How to Make Slow Cooker Chicken Curry

Start your Slow Cooker Chicken Curry by peeling and chopping up your sweet potatoes, and dicing your onion.

Then add the sweet potato to the bowl of your slow cooker.

Followed by the diced onion.

Then drain and rinse your chickpeas, and add them to the pot.

Next pour in the full-fat coconut milk.

And your chicken or veggie stock.

And the tomato sauce or crushed tomatoes.

Next add the curry powder and cayenne.

Then place your raw chicken breasts and season with some salt and pepper.

Using a large spoon or tongs, gently stir until mixed and chicken is coated. Then cover and cook on high for 4 hours or low for 8.

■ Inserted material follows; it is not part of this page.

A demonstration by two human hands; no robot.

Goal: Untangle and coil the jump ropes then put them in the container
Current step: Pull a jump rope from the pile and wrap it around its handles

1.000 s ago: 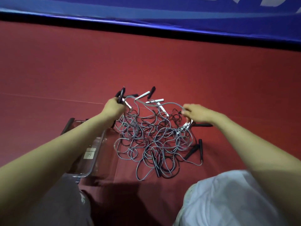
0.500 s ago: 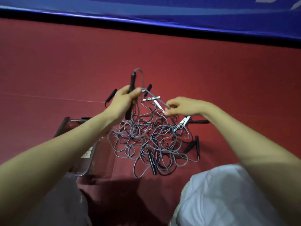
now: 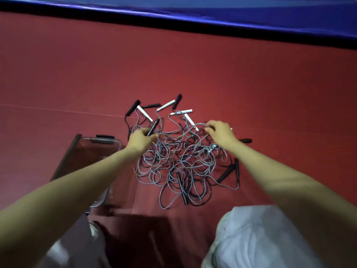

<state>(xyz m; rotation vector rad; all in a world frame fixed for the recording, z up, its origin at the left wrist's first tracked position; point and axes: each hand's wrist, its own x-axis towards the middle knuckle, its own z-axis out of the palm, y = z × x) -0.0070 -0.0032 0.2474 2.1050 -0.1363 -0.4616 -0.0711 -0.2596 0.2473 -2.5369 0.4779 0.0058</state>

During the last couple minutes, add the frozen peas until warmed through and the lemon juice. Then serve over rice, garnish with fresh scallions or cilantro, and enjoy your Slow Cooker Chicken Curry!

Easy substitutions

  • Swap the potatoes: If you aren’t a fan of sweet potatoes, use regular or try something new like Brussels sprouts.
  • Make it vegetarian: Swap the chicken out for extra veggies, or follow the recipe for my vegetarian curry.

Frequently asked questions:

Can you put raw chicken in a slow cooker?

Yes you can! And you can even start with frozen breasts, not needing to thaw them ahead of time.

Will coconut milk curdle in slow cooker?

As long as you use a good quality brand, you shouldn’t have to worry about curdling.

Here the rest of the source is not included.